Extracellular matrix in the trabecular meshwork: Intraocular pressure regulation and dysregulation in glaucoma

- Development and function of the trabecular meshwork are described in detail.
- Involvement of TGFβ and the extracellular matrix in glaucoma are discussed.
- Extracellular matrix changes with glaucoma, including compliance of the trabecular meshwork.
- Mutations in extracellular matrix genes associated with glaucoma in humans are detailed here.
- Organ culture and animal models used to study intraocular pressure and extracellular matrix are discussed.

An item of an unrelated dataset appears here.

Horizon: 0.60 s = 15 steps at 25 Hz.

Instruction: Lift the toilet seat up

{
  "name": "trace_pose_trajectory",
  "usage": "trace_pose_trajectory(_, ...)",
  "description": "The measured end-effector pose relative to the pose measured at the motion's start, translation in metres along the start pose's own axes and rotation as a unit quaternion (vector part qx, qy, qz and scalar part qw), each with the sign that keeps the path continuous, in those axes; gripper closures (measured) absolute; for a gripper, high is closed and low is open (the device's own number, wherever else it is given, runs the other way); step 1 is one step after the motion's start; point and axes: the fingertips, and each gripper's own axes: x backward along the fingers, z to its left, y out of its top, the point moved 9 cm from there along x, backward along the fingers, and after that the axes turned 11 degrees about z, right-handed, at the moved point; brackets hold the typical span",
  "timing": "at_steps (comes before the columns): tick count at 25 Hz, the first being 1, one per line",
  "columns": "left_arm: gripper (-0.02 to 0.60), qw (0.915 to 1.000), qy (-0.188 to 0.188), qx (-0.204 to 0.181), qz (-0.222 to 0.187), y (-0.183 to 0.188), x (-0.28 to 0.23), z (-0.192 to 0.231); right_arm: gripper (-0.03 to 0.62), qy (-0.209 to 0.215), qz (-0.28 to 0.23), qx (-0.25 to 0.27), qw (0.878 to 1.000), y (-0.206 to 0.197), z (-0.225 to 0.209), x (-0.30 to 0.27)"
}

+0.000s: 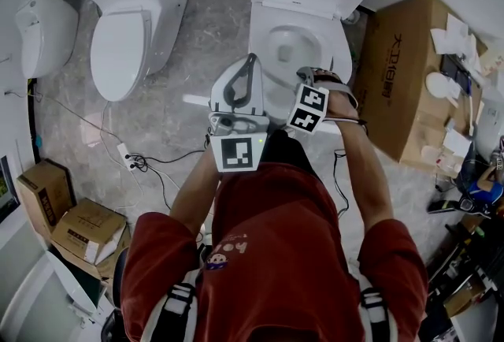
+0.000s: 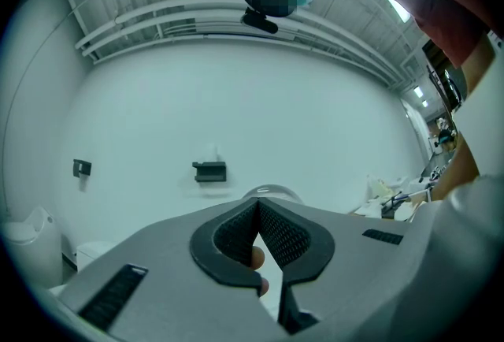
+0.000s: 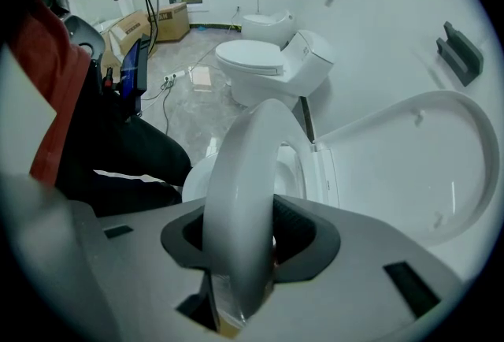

The trabecular meshwork (TM) is located in the anterior segment of the eye and is responsible for regulating the outflow of aqueous humor. Increased resistance to aqueous outflow causes intraocular pressure to increase, which is the primary risk factor for glaucoma. TM cells reside on a series of fenestrated beams and sheets through which the aqueous humor flows to exit the anterior chamber via Schlemm's canal. The outer trabecular cells are phagocytic and are thought to function as a pre-filter. However, most of the outflow resistance is thought to be from the extracellular matrix (ECM) of the juxtacanalicular region, the deepest portion of the TM, and from the inner wall basement membrane of Schlemm's canal. It is becoming increasingly evident that the extracellular milieu is important in maintaining the integrity of the TM. In glaucoma, not only have ultrastructural changes been observed in the ECM of the TM, and a significant number of mutations in ECM genes been noted, but the stiffness of glaucomatous TM appears to be greater than that of normal tissue. Additionally, TGFβ2 has been found to be elevated in the aqueous humor of glaucoma patients and is assumed to be involved in ECM changes deep with the juxtacanalicular region of the TM. This review summarizes the current literature on trabecular ECM as well as the development and function of the TM. Animal models and organ culture models targeting specific ECM molecules to investigate the mechanisms of glaucoma are described. Finally, the growing number of mutations that have been identified in ECM genes and genes that modulate ECM in humans with glaucoma are documented.